As a kindergartner in the Bayfield schools, Charette remembers hearing the sound of other kids down the hall learning how to play instruments.

A teacher offered him music lessons, but poverty was a constant reality on the reservation and his own family didn't have enough money to pay for them.

"I'd sneak out of kindergarten and go and check it out and investigate, and I would sit while the other kids were getting piano lessons and I'd sit and listen, I'd listen to those tones," he says.

By his early teens, he wanted to know more about his American Indian heritage. Relatives gave him an Ojibwe name -- Laughing Fox.

"So I started to use that persona, 'Baapi Wagoosh,' or Laughing Fox, to show other kids how to be proud of this. This is part of our heritage. This is part of our culture."

Then he picked up the flute on his own, teaching himself to play in what perhaps sounds like an unusual way: Through boxing. During childhood into his early teens, Charette spent years training and learning combinations of punches.

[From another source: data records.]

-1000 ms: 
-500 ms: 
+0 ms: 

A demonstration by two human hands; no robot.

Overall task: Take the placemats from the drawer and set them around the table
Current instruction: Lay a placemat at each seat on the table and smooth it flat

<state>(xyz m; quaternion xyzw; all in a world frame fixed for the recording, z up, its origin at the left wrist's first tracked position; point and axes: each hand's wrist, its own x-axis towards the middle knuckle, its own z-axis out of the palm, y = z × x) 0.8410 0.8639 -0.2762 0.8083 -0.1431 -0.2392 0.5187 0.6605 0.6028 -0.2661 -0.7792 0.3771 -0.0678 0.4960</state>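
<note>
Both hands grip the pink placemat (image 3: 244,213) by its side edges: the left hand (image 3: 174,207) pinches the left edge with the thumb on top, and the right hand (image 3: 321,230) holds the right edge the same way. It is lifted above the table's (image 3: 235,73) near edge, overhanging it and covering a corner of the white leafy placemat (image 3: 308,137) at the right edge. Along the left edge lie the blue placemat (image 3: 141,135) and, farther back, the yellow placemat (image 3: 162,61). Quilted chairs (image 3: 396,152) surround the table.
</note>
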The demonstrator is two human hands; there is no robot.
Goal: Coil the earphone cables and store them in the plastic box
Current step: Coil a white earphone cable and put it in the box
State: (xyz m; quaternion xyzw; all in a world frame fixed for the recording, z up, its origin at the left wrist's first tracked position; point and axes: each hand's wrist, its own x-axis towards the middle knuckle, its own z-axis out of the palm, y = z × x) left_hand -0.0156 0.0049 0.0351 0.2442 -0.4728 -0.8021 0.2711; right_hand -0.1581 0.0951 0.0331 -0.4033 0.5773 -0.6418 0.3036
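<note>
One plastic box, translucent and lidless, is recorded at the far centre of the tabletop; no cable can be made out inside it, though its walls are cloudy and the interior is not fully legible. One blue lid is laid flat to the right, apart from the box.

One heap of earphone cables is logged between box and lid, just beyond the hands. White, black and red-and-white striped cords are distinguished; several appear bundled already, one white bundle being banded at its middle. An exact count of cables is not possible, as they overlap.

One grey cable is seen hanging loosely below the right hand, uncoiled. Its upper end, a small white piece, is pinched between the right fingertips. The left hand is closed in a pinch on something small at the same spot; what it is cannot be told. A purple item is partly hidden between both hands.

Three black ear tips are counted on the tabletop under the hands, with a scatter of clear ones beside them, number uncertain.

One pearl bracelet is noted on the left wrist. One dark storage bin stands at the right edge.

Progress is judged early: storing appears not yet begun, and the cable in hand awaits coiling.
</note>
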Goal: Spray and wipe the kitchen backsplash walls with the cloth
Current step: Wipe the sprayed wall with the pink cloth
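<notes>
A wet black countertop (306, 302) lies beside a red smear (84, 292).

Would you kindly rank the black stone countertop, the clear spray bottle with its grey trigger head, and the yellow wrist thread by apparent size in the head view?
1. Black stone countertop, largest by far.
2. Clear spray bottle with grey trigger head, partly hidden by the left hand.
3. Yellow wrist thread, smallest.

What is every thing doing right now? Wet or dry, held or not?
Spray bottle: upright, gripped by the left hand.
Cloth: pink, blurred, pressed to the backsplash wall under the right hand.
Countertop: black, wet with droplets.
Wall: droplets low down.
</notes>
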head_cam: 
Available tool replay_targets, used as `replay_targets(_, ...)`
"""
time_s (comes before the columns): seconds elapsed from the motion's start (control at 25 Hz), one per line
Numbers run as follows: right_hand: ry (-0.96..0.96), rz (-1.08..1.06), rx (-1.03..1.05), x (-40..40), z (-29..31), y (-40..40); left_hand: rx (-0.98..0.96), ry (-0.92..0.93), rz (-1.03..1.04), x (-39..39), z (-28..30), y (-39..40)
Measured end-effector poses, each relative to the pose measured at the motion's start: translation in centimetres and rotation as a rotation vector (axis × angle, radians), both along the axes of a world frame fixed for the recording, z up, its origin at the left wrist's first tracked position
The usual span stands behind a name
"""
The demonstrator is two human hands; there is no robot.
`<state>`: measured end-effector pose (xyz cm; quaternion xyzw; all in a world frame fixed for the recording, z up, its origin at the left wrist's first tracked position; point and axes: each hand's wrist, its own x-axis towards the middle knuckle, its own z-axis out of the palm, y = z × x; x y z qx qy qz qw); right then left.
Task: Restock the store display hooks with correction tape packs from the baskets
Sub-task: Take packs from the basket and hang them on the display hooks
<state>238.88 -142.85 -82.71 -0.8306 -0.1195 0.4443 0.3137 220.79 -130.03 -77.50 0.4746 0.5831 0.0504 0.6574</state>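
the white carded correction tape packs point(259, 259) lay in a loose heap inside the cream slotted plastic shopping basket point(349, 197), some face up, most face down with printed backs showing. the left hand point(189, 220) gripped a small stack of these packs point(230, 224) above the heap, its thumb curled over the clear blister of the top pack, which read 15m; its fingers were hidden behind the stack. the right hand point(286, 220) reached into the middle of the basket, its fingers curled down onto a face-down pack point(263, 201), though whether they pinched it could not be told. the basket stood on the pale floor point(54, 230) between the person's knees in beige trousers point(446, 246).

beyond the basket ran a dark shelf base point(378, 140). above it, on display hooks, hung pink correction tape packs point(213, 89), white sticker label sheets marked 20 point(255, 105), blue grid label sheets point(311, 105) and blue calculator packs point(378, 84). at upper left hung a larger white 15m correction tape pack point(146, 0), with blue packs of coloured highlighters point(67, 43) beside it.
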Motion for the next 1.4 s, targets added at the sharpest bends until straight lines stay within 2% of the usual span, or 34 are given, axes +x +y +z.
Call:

Later, living alone in the woods as a young adult, he was struck by how learning flute fingerings reminded him of competition in the ring.

"I'd hear different combinations of my fingers being lifted, and it was just like that: jab, jab, straight right, left hook. But instead, it was this finger, that finger, and they made these beautiful tones," he says.

Now 33, Michael Laughing Fox Charette has taken his flute playing to schools, stages and the recording studio. He wants to make the music his life. But for the moment he works other jobs. Just as when he was a child, music doesn't pay the bills -- yet.

Instead, Charette says playing music is medicine. He visits schools and tells students, including American Indian young people, how his experience can show them how to survive the challenges of youth.

"I'm sharing part of the peacefulness that I had felt in the woods, when I played in that shaft of sunlight, when I was playing in that light rain, when I was in the winter time and it was cold outside and I had that fire inside," he says.

Michael Laughing Fox Charette will perform Saturday outside at the Twin Ports Bridge Festival.